No mês de julho de 2026, a cidade de Capinzal, localizada no Meio-Oeste de Santa Catarina, registrou um grave acidente de trabalho que ceifou a vida de um trabalhador da construção civil. A vítima estava realizando serviços de concretagem e nivelamento sobre uma laje residencial quando sofreu um desequilíbrio e caiu de uma altura estimada de aproximadamente cinco metros. Apesar do rápido atendimento prestado pelos socorristas locais, o trabalhador faleceu no hospital devido ao impacto sofrido na cabeça e no tórax.
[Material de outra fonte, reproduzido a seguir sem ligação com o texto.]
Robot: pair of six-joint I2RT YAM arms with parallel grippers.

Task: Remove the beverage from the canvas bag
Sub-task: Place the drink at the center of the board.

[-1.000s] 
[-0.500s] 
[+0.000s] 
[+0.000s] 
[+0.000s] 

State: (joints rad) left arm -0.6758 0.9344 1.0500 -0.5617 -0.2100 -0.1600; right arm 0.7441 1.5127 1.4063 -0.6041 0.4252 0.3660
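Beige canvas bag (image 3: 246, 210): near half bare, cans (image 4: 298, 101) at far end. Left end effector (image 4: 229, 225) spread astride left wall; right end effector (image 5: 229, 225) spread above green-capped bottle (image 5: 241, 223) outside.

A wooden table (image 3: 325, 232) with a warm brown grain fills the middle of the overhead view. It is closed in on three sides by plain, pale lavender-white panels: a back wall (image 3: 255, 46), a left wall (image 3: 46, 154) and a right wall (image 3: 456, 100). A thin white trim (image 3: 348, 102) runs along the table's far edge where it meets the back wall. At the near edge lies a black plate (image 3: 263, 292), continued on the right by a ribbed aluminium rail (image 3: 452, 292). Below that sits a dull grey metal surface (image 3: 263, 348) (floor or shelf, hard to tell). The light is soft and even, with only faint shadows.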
Este trágico evento reacende a discussão na engenharia sobre o perigo invisível das alturas consideradas baixas ou intermediárias.
Frequentemente, empresas e operários menosprezam os riscos de serviços realizados abaixo dos seis metros de altura, reduzindo as exigências de segurança coletiva em lajes e telhados. Contudo, dados técnicos mostram que a maioria das lesões graves e óbitos por quedas ocorre justamente em alturas entre dois e seis metros.
O Mito das Alturas Intermediárias Seguras
A Norma Regulamentadora 35 (NR-35) define que qualquer atividade realizada acima de **dois metros** do nível inferior, onde haja risco de queda de pessoas ou materiais, é classificada como trabalho em altura. Essa exigência é categórica e independe de ser um edifício comercial de múltiplos andares ou uma obra residencial unifamiliar de dois pavimentos.
Quedas de cinco metros ocorrem em frações de segundo, impossibilitando reações reflexas do corpo. Sem a fixação adequada de um cinto de segurança acoplado a uma linha de vida ou a presença de guarda-corpos provisórios de madeira ou metal, o impacto no solo é severo. No caso de Capinzal, o trabalhador realizava uma atividade rotineira em uma laje sem anteparos de proteção na borda.

Proteção em lajes: redes e telas provisórias devem contornar toda a periferia da laje em concretagem para amparar trabalhadores contra desequilíbrios.
Redes e Ancoragens em Obras de Baixo e Médio Porte
A instalação de **linhas de vida provisórias com cabos de aço ou cordas certificadas** é uma medida prática e rápida para serviços em lajes de residências e sobrados. Os trabalhadores podem se conectar com talabartes enquanto se deslocam pelo canteiro.
Paralelamente, a instalação de **telas de proteção** temporárias ou redes de periferia na face externa da laje atua como salvaguarda. Essas telas formam uma barreira flexível de amortecimento, impedindo que quedas acidentais na borda se transformem em fatalidades.

Ancoragem confiável: a conexão contínua do talabarte em pontos de ancoragem planejados e testados impede o deslocamento vertical em caso de quedas acidentais.
Checklist de Segurança para Trabalho em Lajes (NR-35)
Antes de iniciar qualquer atividade de montagem de fôrmas, concretagem ou cura de lajes, os responsáveis pela obra devem verificar as seguintes medidas essenciais:
| Item de Verificação | Status Esperado | Requisito Técnico |
|---|---|---|
| Periferia da Laje | Totalmente protegida. | Instalação de guarda-corpo duplo provisório ou redes de proteção de nylon na face externa. |
| Linha de Vida | Tensionada e ancorada em pontos rígidos. | Cabo de aço de 8mm ou corda de nylon certificada ancorada em vigas ou pilares estruturais. |
| Treinamento dos Operários | Certificação ativa. | Todo operário deve possuir treinamento do curso obrigatório da NR-35 (trabalho em altura). |
Conclusão: Preservar Vidas em Cada Etapa
O acidente ocorrido em Capinzal serve como exemplo de que a proteção de periferias e o uso de EPIs contra quedas de nível não devem ser vistos como despesas adicionais ou perda de tempo, mas como investimentos fundamentais na integridade física dos trabalhadores. As construtoras e empreiteiros devem assegurar que todos os recursos de segurança coletiva e individual estejam ativos e fiscalizados em cada etapa da edificação, eliminando de vez a tolerância ao risco nos canteiros brasileiros.